THE PROBLEM -
Please reproduce the listing in full, exactly as given.

SUPPLIED DATA -
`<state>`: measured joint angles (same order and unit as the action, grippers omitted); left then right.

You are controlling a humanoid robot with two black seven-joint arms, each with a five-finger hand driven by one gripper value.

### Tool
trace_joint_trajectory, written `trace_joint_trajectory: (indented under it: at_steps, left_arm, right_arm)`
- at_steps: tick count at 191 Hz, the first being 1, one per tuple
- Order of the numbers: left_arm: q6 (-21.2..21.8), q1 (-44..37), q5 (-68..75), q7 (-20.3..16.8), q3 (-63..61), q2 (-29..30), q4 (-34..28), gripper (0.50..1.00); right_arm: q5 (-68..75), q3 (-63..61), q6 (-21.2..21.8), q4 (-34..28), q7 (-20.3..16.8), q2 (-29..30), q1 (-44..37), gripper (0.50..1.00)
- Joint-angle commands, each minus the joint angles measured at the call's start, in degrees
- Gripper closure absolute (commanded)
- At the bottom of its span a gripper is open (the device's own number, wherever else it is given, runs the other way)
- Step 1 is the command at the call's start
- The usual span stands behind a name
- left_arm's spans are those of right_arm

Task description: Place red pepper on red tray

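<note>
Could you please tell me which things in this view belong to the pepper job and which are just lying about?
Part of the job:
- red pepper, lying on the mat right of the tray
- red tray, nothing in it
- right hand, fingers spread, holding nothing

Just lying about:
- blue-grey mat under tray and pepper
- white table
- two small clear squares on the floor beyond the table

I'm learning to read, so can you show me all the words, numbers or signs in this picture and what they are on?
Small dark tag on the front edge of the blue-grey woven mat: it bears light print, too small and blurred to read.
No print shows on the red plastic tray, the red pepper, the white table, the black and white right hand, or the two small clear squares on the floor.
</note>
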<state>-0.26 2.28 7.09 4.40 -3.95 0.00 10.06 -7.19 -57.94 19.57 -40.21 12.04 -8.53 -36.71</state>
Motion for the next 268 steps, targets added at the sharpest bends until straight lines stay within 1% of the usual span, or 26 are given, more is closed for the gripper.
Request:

RESPONSE -
`<state>`: measured joint angles (same order and unit as the action, grippers omitted); left then right.

You are controlling a humanoid robot with two black seven-joint arms, each with a five-finger hand driven by one gripper value.

### Tool
trace_joint_trajectory, written `trace_joint_trajectory: (indented under it: at_steps, left_arm, right_arm)`
- at_steps: tick count at 191 Hz, the first being 1, one per tuple
- Order of the numbers: left_arm: q6 (-21.2..21.8), q1 (-44..37), q5 (-68..75), q7 (-20.3..16.8), q3 (-63..61), q2 (-29..30), q4 (-34..28), gripper (0.50..1.00); right_arm: q5 (-68..75), q3 (-63..61), q6 (-21.2..21.8), q4 (-34..28), q7 (-20.3..16.8), q2 (-29..30), q1 (-44..37), gripper (0.50..1.00)
- Joint-angle commands, each minus the joint angles measured at the call's start, in degrees
- Gripper closure absolute (commanded)
- At the bottom of its span a gripper is open (the device's own number, wherever else it is given, runs the other way)
- Step 1 is the command at the call's start
- The usual span stands behind a name
- left_arm's spans are those of right_arm

Task description: Place red pepper on red tray

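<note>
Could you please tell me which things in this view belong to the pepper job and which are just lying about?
Part of the job:
- red pepper, lying on the mat right of the tray
- red tray, nothing in it
- right hand, fingers spread, holding nothing

Just lying about:
- blue-grey mat under tray and pepper
- white table
- two small clear squares on the floor beyond the table

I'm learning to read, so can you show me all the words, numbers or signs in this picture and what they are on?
Small dark tag on the front edge of the blue-grey woven mat: it bears light print, too small and blurred to read.
No print shows on the red plastic tray, the red pepper, the white table, the black and white right hand, or the two small clear squares on the floor.
</note>
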<state>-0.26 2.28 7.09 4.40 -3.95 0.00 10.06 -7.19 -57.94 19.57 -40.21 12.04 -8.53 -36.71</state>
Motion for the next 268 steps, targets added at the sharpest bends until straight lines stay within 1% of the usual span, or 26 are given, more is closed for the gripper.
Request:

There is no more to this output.